How 'magician' Steve Cooper transformed struggling Nottingham Forest to FA Cup heroes
There have been plenty of false dawns at Nottingham Forest over the past two decades.
The two-time European Cup winners have fallen on hard times since their most recent exit from the top flight of English football 23 years ago.
After the inauguration of the Premier League, Forest suffered three relegations in the space of just seven seasons. They were the original yo-yo club before West Brom, Watford and Norwich took over that unwanted mantle.
But the last of those Forest demotions was in 1999. They haven't dined at the top table since, and the last time they reached the Championship play-offs was 2011.
Aside from a final day collapse two years ago when they missed out on a play-off spot, the past decade has offered precious little in terms of genuine promotion aspirations, with the club largely treading the water of the River Trent for most of that time.
But something feels different with Steve Cooper at the helm.

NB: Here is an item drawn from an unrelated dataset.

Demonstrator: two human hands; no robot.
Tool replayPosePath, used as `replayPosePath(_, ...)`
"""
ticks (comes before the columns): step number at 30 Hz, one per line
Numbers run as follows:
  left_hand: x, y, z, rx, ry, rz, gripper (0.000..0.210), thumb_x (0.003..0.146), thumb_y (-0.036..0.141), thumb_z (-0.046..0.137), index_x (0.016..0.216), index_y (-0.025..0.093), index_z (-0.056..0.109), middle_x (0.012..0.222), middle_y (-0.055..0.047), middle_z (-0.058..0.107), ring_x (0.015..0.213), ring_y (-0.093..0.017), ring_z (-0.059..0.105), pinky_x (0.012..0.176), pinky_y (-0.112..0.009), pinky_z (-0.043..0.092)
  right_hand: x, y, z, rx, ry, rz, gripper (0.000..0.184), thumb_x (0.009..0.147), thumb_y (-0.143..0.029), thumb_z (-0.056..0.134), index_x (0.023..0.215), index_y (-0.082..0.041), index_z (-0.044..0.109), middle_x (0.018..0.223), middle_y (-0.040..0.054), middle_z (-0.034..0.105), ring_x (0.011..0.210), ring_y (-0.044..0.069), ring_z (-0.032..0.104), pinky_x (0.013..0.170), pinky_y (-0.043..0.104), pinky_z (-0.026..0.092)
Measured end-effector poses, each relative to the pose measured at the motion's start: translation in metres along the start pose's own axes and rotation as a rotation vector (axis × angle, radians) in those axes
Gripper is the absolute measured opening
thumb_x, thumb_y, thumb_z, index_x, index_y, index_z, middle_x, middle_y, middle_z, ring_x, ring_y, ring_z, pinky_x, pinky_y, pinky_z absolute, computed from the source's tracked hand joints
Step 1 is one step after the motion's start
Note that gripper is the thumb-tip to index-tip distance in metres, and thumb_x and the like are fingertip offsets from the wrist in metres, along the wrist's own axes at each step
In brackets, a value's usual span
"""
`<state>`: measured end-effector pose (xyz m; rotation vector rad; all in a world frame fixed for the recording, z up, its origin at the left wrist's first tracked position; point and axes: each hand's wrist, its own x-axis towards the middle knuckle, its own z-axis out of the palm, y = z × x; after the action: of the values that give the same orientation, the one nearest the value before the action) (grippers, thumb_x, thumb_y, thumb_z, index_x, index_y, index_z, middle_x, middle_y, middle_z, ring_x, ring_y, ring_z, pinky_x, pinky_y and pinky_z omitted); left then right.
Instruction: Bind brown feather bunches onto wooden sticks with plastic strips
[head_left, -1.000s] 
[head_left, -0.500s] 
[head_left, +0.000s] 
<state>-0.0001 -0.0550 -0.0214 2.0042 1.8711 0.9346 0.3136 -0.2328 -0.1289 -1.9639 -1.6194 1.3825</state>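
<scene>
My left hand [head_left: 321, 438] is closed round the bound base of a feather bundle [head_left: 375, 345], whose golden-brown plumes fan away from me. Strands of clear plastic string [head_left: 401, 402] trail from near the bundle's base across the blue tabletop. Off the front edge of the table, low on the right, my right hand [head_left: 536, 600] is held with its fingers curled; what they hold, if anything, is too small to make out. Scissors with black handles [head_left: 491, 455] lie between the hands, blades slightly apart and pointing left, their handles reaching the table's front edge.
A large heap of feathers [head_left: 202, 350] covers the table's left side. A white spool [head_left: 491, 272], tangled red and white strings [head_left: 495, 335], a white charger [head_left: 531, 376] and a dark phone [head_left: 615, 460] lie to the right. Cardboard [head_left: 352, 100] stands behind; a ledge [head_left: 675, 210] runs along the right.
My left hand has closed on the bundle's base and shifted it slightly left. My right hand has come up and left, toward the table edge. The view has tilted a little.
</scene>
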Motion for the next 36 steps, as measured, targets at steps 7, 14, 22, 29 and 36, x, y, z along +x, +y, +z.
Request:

Sunday saw another famous victory as Forest demolished local rivals and FA Cup holders Leicester City 4-1 at a boisterous City Ground.
Forest regulars claim it is right up there in terms of performances and atmosphere that the grand old stadium has seen in a long time.
When Cooper was appointed Forest had just a solitary point from their opening seven league games.
The Chris Hughton experiment had failed miserably and so Forest turned to a man who had led Swansea to back-to-back play-off campaigns.
With effectively the same bunch of players, Cooper managed to coax more out of the group and a superb run of form followed.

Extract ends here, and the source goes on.